● WORK INSTRUCTION:
This task calls for copying each line below that contains "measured".

● Collected data:
%%

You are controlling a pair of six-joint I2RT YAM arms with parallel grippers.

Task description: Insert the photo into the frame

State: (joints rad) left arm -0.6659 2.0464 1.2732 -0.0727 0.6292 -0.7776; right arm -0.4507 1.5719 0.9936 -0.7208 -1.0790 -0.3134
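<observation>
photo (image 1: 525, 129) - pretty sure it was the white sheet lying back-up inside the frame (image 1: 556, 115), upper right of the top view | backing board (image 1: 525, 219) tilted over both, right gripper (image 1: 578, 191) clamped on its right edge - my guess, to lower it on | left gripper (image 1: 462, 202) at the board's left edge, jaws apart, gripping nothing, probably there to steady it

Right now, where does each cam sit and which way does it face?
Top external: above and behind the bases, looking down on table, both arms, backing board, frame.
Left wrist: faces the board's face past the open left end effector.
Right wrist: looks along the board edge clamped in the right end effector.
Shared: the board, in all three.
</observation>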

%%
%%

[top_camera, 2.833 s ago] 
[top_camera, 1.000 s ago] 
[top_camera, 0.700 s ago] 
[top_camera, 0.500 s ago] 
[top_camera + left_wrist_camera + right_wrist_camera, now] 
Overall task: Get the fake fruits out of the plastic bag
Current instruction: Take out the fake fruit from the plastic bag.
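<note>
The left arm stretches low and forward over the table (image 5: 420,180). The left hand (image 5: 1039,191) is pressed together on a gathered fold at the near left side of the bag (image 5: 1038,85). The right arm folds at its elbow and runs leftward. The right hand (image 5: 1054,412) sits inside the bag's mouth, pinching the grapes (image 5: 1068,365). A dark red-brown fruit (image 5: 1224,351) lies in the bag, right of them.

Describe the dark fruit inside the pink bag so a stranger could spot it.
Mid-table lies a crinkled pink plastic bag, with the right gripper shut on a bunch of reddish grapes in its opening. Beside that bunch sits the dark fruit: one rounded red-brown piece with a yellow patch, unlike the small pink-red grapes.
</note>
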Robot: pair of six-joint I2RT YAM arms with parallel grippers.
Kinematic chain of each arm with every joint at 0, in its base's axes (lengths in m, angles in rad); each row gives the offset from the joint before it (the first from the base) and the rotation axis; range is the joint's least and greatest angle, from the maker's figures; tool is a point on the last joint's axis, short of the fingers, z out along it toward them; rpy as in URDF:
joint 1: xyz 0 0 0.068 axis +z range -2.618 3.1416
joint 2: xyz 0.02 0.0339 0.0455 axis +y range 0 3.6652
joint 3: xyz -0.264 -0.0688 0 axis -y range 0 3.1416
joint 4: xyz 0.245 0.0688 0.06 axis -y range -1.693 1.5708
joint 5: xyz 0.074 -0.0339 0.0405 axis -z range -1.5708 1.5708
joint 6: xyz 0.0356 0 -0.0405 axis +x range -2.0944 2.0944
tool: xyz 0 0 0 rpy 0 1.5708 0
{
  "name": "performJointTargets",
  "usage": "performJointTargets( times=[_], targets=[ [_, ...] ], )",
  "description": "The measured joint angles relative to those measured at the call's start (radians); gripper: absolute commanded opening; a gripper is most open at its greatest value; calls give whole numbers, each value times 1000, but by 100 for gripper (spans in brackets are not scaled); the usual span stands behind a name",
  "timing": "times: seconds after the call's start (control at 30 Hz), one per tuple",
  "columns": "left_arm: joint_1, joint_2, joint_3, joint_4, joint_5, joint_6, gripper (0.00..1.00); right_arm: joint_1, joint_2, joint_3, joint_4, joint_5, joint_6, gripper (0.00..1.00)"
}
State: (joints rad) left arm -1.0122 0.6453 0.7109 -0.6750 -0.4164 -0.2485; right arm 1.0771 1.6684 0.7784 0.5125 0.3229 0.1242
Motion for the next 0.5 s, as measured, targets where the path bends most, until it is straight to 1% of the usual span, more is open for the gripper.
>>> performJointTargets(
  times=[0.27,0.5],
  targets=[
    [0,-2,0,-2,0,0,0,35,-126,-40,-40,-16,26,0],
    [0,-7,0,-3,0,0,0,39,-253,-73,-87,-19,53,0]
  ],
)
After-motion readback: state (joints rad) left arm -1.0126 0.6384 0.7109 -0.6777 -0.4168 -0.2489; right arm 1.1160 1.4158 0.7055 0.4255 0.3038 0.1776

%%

● PROBLEM SOLUTION:
  "description": "The measured joint angles relative to those measured at the call's start (radians); gripper: absolute commanded opening; a gripper is most open at its greatest value; calls give whole numbers, each value times 1000, but by 100 for gripper (spans in brackets are not scaled); the usual span stands behind a name",
Motion for the next 0.5 s, as measured, targets where the path bends most, until it is straight to 1% of the usual span, more is open for the gripper.

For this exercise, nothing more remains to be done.